Fall 2020 Meeting
The fall meeting of the Infectious Disease Board comes at an extremely important time for ABIM and its diplomates. The ongoing fight against the COVID-19 pandemic has brought many challenges upon the physician community, and it is against this backdrop that ABIM virtually convened the eight members of the Infectious Disease Board to discuss moving the discipline forward.
Below is a recap of the key topics discussed during the fall meeting:
Richard J. Baron, MD, ABIM President and CEO, addressed the Infectious Disease Board and commented on recent issues that have arisen in health care due to the pandemic, including the disparities in COVID-19 infection and mortality rates in Black and Brown communities. He reiterated the important role ABIM and the ABIM Foundation play in addressing these issues, calling forth the organization’s joint Statement on Racial Justice issued over the summer. He also noted the increasing mistrust in medicine and institutions occurring broadly across swaths of society, and that ABIM Board Certification may be more meaningful now than ever as it serves as a demonstration of knowledge and professionalism upon which patients rely.
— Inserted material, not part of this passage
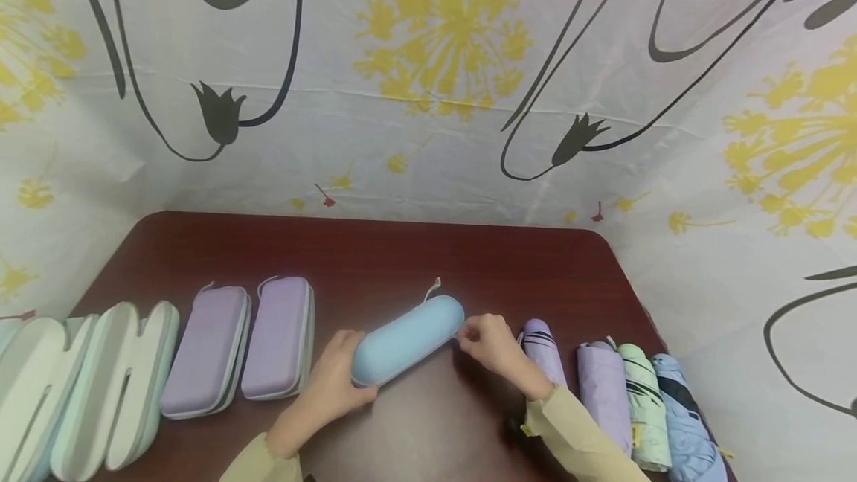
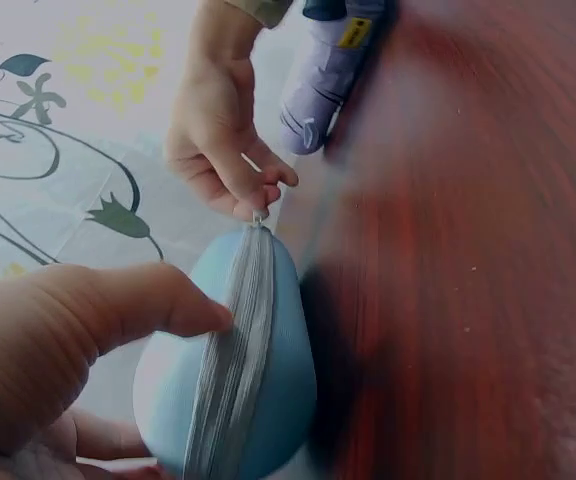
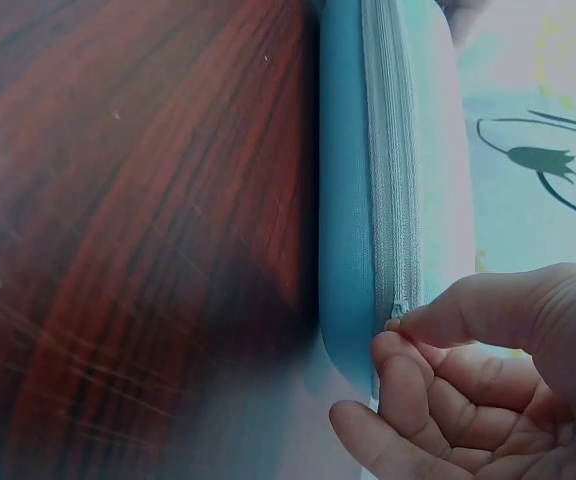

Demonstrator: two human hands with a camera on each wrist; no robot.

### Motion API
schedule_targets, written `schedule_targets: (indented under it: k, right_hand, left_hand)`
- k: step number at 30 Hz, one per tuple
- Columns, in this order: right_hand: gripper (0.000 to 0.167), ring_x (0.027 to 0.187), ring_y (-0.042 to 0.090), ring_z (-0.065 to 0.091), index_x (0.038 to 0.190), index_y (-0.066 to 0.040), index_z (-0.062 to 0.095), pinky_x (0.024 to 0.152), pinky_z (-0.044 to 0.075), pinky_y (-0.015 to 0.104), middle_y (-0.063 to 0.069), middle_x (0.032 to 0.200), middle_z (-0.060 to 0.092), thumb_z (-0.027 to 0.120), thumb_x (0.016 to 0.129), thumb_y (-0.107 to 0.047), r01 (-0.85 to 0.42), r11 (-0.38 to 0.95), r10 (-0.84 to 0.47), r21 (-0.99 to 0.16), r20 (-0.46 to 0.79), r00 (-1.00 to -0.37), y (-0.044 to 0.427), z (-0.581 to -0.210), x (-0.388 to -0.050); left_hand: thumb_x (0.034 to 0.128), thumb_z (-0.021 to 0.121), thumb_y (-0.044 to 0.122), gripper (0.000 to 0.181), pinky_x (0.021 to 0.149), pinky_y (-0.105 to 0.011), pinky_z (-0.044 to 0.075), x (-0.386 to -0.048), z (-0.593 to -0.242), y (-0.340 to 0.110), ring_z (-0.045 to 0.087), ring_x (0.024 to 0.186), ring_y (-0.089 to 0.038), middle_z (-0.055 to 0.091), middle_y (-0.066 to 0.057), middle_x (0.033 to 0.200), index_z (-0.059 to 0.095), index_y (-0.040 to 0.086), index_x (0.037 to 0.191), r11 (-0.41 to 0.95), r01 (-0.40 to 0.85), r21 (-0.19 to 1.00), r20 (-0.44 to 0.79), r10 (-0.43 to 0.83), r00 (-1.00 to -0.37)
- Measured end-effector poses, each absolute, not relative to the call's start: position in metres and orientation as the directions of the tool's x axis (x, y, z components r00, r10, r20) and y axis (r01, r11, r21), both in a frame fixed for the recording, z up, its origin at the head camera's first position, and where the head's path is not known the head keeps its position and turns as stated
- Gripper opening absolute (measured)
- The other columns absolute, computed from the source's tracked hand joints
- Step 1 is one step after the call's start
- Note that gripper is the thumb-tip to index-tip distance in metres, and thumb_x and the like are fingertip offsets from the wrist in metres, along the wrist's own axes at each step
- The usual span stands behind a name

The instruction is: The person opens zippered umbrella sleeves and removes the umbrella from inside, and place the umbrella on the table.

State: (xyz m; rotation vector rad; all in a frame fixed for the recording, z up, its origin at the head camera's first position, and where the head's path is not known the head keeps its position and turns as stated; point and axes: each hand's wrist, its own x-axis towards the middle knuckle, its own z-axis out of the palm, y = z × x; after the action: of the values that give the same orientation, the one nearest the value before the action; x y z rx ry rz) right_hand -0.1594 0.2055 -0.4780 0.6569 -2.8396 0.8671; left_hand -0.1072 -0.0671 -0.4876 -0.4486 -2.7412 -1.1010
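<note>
A light blue zippered hard case [image 1: 408, 339] lies slantwise on the table, a loop strap [image 1: 434, 287] sticking up at its far side. My left hand [image 1: 332, 376] grips its left end, the thumb lying by the grey zipper [image 2: 236, 350] in the left wrist view. At the opposite end, my right hand [image 1: 495, 348] pinches the small zipper pull [image 3: 398, 312] between thumb and forefinger. Along the side seen in the right wrist view, the zipper looks shut. The case's underside is hidden.
Two purple zippered cases [image 1: 277, 341] lie to the left, beside opened cases with pale linings [image 1: 100, 393]. On the right are several folded umbrellas: purple [image 1: 544, 348], green [image 1: 644, 404] and blue [image 1: 686, 422] ones. A patterned cloth [image 1: 402, 147] hangs behind the dark red table [image 1: 375, 251].
</note>
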Motion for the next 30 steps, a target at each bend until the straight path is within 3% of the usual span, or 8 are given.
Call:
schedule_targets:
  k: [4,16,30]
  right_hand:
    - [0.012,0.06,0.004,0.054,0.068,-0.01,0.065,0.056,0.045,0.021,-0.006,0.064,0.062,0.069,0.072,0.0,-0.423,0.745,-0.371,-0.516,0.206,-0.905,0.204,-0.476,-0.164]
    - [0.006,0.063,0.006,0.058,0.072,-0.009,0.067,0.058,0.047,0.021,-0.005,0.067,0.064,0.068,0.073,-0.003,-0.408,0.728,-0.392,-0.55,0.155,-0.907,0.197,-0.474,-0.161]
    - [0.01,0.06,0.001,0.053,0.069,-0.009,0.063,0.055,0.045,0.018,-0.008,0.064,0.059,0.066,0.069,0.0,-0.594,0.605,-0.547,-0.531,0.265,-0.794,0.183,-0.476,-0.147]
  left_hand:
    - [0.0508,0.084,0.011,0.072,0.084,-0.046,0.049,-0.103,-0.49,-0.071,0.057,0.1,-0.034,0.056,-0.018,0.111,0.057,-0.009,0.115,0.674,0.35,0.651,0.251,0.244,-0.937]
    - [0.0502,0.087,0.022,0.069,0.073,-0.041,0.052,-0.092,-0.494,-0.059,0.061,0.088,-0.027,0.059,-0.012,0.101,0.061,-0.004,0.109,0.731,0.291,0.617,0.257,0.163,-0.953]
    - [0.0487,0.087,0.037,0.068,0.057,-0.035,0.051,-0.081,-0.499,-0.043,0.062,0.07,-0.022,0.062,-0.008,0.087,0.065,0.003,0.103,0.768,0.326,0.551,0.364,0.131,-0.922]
He then highlighted key ABIM policy decisions that were made this spring to offer physicians more flexibility in maintaining their certification in response to the pandemic:
- No one will lose certification if they aren’t able to complete a Maintenance of Certification (MOC) requirement this year.
- Physicians that have an assessment, attestation or points due in 2020 will have until 12/31/21 to complete them.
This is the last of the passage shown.